O fato de contemplar aqueles rostos me fez relembrar os vários desafios vividos no transcorrer do processo. No ano 2000, ao darmos os primeiros passos, tudo parecia um sonho arriscado e irrealizável. No entanto, Deus tem os seus desígnios. Ele conhece os tempos, coloca no nosso caminho pessoas, faz acontecer eventos não programados… Um dos grandes desafios para o processo foi o encontrar testemunhas, depois de 30 anos do acontecimento. No entanto, pouco a pouco conseguimos testemunhas muito significativas, somando 73 no total, desde bispos até cristãos simples da roça e indígenas da floresta. Dificuldade parecida tivemos em relação aos peritos. Procurávamos intelectuais que oferecessem uma base segura ao processo. E Ezequiel teve a honra de ser avaliado por cinco doutores, dois em teologia e três em história: fato não muito frequente no Brasil.

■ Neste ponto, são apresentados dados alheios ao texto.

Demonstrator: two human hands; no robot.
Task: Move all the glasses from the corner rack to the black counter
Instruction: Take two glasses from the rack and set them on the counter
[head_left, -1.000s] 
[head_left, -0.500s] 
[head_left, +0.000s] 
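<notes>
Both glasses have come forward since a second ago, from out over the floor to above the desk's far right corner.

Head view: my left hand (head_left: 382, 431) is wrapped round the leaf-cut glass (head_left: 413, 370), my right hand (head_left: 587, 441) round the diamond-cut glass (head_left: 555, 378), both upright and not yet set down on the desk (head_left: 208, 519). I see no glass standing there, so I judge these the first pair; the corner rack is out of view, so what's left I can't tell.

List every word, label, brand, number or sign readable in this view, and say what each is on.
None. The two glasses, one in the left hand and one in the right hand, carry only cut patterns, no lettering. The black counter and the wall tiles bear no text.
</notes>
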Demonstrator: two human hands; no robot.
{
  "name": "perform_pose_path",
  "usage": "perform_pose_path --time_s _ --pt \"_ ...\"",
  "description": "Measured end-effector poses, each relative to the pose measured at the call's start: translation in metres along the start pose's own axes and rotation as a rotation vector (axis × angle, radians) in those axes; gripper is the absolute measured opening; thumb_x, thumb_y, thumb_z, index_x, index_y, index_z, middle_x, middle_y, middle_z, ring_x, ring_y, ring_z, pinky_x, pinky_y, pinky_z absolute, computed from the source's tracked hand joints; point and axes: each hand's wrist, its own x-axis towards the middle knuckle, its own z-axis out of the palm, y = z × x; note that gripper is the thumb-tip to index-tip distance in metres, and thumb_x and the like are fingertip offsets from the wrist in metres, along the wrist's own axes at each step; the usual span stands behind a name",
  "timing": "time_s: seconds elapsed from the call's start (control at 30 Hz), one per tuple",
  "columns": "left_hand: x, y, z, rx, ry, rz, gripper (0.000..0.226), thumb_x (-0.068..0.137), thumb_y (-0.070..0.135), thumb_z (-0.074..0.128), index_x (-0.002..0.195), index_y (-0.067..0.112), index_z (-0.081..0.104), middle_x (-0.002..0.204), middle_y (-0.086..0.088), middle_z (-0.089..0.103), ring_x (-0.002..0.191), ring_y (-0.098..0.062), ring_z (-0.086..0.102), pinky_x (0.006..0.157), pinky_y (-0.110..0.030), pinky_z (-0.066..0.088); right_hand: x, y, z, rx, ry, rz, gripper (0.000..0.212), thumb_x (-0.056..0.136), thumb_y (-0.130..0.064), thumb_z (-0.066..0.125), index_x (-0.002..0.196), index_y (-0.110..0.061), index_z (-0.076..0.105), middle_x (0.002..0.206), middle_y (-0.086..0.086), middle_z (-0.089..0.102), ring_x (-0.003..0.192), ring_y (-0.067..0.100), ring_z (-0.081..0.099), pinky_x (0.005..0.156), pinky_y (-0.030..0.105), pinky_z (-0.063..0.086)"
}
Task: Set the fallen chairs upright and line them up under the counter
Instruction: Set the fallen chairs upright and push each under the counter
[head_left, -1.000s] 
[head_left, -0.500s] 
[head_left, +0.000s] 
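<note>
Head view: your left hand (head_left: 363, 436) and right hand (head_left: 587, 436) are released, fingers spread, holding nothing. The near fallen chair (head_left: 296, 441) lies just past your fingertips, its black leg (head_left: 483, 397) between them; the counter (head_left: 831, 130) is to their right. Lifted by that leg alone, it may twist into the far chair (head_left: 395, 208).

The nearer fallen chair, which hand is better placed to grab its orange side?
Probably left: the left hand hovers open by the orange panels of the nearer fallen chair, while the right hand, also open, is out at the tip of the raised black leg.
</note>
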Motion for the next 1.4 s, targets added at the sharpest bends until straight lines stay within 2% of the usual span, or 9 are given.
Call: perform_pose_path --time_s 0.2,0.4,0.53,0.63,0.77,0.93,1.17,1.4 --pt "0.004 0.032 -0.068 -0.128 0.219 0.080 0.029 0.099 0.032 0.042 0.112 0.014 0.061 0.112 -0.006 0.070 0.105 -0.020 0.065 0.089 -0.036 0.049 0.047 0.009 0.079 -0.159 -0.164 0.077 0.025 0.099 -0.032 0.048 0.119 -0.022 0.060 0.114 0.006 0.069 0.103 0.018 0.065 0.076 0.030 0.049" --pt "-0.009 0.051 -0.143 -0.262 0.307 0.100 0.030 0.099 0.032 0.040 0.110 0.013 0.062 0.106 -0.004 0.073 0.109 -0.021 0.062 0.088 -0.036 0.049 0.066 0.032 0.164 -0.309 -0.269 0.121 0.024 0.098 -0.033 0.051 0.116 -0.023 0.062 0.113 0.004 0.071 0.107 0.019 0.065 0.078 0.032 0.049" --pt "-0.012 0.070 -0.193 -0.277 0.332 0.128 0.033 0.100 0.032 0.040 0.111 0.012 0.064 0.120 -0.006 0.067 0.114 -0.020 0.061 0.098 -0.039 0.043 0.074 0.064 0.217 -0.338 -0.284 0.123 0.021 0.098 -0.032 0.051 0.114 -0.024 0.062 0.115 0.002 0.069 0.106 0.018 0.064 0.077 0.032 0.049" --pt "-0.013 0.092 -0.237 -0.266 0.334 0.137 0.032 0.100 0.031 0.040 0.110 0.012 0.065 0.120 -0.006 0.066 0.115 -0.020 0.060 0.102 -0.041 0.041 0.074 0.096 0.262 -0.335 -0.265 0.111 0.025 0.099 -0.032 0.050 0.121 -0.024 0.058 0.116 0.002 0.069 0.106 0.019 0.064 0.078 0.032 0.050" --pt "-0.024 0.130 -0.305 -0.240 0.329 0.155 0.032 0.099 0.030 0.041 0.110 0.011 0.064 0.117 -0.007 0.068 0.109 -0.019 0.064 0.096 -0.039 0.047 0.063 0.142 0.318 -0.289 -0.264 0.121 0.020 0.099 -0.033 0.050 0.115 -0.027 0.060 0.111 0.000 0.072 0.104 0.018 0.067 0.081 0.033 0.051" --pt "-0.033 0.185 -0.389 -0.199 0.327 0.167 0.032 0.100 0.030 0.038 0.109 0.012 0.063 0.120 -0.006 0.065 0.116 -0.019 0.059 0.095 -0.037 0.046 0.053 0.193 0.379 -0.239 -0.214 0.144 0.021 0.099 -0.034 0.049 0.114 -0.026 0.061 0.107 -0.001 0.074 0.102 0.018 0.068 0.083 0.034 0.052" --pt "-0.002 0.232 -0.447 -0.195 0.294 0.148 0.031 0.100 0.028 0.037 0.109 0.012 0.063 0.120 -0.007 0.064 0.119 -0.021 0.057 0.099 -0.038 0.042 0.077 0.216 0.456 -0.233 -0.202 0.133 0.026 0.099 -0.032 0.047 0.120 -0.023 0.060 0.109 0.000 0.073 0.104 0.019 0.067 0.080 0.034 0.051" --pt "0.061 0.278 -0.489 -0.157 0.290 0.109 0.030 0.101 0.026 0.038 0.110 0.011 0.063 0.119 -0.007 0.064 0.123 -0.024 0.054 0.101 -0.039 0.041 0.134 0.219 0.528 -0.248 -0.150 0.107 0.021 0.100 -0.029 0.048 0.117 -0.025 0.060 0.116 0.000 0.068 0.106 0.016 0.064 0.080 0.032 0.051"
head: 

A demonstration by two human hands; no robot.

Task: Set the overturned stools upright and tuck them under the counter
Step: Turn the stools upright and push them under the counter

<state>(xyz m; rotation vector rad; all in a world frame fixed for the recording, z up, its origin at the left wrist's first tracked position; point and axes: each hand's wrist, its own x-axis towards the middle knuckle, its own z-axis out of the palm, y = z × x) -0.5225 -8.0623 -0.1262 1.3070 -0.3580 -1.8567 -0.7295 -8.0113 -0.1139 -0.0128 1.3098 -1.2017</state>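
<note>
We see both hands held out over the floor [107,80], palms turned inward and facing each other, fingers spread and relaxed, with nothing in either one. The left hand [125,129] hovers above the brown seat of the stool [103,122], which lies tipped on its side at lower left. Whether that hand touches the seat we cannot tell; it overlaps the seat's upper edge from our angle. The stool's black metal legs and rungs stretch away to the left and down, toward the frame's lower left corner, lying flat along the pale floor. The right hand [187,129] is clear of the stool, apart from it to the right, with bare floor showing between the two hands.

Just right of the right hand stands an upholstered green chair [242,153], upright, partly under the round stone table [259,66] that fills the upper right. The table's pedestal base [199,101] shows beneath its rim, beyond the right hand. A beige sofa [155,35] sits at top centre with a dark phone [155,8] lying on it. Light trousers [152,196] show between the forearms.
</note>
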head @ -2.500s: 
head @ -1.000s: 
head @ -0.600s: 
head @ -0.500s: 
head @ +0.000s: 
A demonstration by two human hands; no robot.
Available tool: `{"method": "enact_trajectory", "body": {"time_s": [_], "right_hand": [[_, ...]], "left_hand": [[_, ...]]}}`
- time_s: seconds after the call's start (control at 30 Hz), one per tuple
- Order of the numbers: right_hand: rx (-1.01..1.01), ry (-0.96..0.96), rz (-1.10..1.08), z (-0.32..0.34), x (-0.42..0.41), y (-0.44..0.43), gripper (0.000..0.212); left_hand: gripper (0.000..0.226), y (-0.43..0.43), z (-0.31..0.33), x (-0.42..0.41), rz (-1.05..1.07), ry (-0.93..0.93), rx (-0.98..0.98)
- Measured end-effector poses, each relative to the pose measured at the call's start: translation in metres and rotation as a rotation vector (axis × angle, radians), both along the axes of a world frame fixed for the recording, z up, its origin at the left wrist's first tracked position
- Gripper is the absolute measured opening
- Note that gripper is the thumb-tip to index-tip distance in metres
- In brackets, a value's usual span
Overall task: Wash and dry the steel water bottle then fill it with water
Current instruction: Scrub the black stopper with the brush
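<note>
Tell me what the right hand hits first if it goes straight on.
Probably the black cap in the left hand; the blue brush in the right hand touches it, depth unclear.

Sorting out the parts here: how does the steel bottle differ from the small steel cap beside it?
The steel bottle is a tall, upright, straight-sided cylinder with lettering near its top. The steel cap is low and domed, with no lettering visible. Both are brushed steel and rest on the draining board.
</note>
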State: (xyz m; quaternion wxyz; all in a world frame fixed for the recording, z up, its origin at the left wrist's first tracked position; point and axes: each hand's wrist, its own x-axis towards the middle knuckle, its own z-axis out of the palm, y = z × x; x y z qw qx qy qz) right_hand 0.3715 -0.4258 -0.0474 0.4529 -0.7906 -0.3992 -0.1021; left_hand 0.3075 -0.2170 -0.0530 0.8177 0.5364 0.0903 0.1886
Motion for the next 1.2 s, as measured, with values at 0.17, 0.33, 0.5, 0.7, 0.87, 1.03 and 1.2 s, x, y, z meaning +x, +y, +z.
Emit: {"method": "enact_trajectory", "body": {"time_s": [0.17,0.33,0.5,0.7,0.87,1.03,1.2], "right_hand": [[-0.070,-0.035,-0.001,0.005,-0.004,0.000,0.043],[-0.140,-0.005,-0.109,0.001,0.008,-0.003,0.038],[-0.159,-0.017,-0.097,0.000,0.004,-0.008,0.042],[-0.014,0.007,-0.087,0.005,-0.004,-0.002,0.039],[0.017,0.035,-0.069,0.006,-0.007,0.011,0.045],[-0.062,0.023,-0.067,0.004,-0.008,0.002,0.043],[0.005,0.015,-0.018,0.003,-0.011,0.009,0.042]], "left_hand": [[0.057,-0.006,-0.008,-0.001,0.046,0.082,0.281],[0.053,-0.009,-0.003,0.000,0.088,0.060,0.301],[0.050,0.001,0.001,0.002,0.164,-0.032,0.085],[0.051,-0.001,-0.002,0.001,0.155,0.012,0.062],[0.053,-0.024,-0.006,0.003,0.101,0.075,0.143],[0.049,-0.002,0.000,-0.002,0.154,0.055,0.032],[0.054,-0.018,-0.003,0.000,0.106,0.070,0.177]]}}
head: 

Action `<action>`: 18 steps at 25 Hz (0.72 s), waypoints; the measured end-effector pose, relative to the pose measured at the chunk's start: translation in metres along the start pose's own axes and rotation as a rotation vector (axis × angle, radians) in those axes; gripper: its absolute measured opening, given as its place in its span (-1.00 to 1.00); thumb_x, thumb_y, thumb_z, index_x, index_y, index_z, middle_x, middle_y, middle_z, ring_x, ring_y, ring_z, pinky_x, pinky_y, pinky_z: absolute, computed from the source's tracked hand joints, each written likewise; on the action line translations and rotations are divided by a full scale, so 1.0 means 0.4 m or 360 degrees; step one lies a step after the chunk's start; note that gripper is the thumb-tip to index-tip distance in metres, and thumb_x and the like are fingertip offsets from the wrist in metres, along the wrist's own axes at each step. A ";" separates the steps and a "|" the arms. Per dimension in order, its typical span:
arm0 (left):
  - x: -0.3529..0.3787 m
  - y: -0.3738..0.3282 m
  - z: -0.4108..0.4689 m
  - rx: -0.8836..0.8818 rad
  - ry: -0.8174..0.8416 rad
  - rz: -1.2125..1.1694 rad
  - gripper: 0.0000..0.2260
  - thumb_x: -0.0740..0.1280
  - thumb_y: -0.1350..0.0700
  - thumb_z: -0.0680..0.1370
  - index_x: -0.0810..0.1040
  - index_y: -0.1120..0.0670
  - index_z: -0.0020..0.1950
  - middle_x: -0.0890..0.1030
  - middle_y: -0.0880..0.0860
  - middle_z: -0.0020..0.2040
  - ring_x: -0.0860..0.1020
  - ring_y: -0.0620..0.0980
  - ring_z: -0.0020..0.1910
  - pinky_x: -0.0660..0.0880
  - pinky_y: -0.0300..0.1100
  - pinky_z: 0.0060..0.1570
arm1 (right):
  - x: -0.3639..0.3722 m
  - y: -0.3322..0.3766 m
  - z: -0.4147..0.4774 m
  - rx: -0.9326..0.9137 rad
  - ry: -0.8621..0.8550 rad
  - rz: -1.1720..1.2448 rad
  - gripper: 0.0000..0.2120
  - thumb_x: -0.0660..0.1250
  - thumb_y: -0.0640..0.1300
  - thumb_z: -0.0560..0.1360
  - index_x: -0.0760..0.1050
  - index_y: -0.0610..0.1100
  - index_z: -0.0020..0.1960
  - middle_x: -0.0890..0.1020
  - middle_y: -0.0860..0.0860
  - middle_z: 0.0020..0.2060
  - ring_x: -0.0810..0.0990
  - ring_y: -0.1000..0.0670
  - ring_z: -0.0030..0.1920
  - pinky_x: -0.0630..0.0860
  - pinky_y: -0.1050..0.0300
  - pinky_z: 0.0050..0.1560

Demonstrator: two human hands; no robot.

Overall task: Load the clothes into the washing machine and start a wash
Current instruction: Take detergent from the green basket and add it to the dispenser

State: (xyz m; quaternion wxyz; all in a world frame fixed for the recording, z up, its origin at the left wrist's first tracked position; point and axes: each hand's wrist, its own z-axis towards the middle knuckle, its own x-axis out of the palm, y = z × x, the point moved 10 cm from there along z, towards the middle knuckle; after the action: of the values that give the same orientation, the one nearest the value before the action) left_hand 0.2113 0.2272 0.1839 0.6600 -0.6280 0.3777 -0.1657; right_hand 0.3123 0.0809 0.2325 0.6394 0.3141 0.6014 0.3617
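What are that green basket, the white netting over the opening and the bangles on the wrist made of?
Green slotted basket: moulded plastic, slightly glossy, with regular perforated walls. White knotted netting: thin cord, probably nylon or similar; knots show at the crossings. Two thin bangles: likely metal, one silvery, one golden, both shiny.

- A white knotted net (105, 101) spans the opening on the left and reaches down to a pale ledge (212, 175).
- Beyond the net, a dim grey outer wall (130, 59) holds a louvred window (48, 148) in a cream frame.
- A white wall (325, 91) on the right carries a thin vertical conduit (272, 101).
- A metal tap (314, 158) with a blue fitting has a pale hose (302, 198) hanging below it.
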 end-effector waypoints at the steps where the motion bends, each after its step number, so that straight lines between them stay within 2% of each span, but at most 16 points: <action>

Encontramos ainda outros desafios, como por exemplo: as complicações dos procedimentos e as formalidades; os prazos apertados e as postergações; a dificuldade de juntar provas documentais para demonstrar que a morte do Pe. Ezequiel foi verdadeiro martírio cristão, e para evidenciar que sua figura nos remete ao modelo de Igreja profética e missionária vivido no Brasil entre os anos 70 e 90. E ainda, foi necessário provar a autenticidade da única testemunha ocular. Este trabalho acabou sendo uma questão de fazer justiça a um inocente. Na noite de 4 de Março, pude restituir o bom nome a uma pessoa que, durante anos, foi injustamente acusada der ser o companheiro traidor do Pe. Ezequiel, na sua última viagem.
Tantas dificuldades tornaram-se, pouco a pouco, sinais da companhia de Deus no nosso caminhar. Nós colaboramos, mas o artífice foi Deus. Depois de tamanho estudo, talvez alguém poderia nos perguntar: “e a final, o que nos ensina a figura do Ezequiel?” E eu diria que, ao meu ver, o Ezequiel nos dá o testemunho de que:
Evangelizar tem o seu preço e só o pode fazer quem aceita amar sem condições e colocar o bem do outro acima do seu próprio bem: não se evangeliza, se não se ama!
Não se ama, sem a vontade de participar numa obra comum.
Não se ama, se não se valoriza a cada um, segundo o seu dom.
Não se ama, sem uma espiritualidade.
Não se ama, se não se leva as pessoas ao protagonismo.
Não se ama, se não se arrisca e não se faz opção pelos mais pobres e injustiçados para poder chegar a dialogar com todos, sem hipocrisias.
Não se ama, sem um espírito positivo e de esperança.
Não se ama, se não se entra num projeto eclesial comum.
Não se ama, se não se conhece a fundo a realidade.
Não se ama, se não se age.
Não se ama, se não se está disponível a ir até o fim, até o dom da própria vida, quando Deus e o bem do povo o requerem.
AMA!
A Deus e a todos que colaboraram, o meu profundo agradecimento!